# Indexing

Curio uses a local index store to manage the mapping of multihashes to content pieces. This system allows efficient retrieval of content across multiple nodes in the Curio cluster.

The index store does not interact with IPNI directly, but Curio may use index data to create and serve advertisements for the IPNI network when enabled.

## Key Components

* **Local Index Store**: A Cassandra-based local store that maps multihashes → piece CIDs + offsets/sizes.
* **Concurrency & Batching**: Configurable concurrency and batch sizing for index inserts.
* **Integration with Retrievals**: Retrieval performance depends on correct, timely indexing.
* **Task-Based Indexing**: Indexing work is performed asynchronously via tasks.

## Index Store

Curio’s indexing mechanism relies on a Cassandra-based storage system. The local copy of the indexes allows efficient lookups for retrieval operations.

The IndexStore component handles all interactions with the underlying Cassandra database, including creating, adding, and removing index entries, and querying pieces by multihashes.

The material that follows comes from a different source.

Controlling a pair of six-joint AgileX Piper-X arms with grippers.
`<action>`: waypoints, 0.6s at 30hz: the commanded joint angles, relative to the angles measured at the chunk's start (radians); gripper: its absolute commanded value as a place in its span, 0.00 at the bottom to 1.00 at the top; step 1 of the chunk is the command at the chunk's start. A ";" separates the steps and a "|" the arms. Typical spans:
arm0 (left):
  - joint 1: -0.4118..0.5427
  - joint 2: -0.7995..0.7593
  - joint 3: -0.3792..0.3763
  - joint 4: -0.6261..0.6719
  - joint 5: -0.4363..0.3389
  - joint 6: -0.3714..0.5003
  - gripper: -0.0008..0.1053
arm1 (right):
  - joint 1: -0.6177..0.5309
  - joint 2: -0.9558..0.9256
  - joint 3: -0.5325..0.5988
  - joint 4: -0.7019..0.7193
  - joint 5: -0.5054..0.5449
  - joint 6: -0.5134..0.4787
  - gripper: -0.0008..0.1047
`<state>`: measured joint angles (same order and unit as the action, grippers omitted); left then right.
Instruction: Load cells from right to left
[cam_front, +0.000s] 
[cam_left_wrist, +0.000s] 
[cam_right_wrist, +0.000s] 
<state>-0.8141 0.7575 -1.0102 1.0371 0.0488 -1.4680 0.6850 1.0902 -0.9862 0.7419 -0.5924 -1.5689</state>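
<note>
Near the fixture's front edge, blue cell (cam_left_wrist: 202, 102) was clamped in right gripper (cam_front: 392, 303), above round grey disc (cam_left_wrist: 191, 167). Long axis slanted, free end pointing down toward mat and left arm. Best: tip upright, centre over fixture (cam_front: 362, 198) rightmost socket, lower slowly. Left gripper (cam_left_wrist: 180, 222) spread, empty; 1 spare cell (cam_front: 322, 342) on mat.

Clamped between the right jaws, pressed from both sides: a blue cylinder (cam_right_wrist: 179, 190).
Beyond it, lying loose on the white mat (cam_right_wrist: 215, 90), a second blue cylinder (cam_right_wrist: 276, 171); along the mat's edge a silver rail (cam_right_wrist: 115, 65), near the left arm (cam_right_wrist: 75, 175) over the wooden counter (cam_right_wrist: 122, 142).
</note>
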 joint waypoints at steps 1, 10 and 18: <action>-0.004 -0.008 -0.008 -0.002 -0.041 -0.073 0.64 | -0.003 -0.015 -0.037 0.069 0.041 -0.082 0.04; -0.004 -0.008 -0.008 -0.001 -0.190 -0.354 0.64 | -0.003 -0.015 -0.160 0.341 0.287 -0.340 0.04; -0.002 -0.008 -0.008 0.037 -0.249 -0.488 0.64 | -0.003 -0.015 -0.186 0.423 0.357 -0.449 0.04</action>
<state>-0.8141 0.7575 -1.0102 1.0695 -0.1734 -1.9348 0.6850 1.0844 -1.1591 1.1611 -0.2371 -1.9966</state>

### Concurrency and Batching

The IndexStore allows configurable concurrency and batching for operations. It uses multiple workers to process index entries, enabling parallel indexing to scale with the size of the dataset.

### Configuration

The `IndexingConfig` struct defines parameters that control how indexing operations are performed:

* **InsertBatchSize**: number of records per batch insert.
* **InsertConcurrency**: number of concurrent insert workers.

## Task-Based Indexing

Indexing tasks are created and executed asynchronously, allowing Curio to manage indexing without blocking other subsystems.

Tasks are assigned to nodes within the Curio cluster, and each node executes indexing tasks based on the available system resources and the availability of the local copy of unsealed sector containing the deal.

***

## How “CheckIndex” works (and why it fails)

Operators frequently see errors on a task called **CheckIndex** and aren’t sure what it does.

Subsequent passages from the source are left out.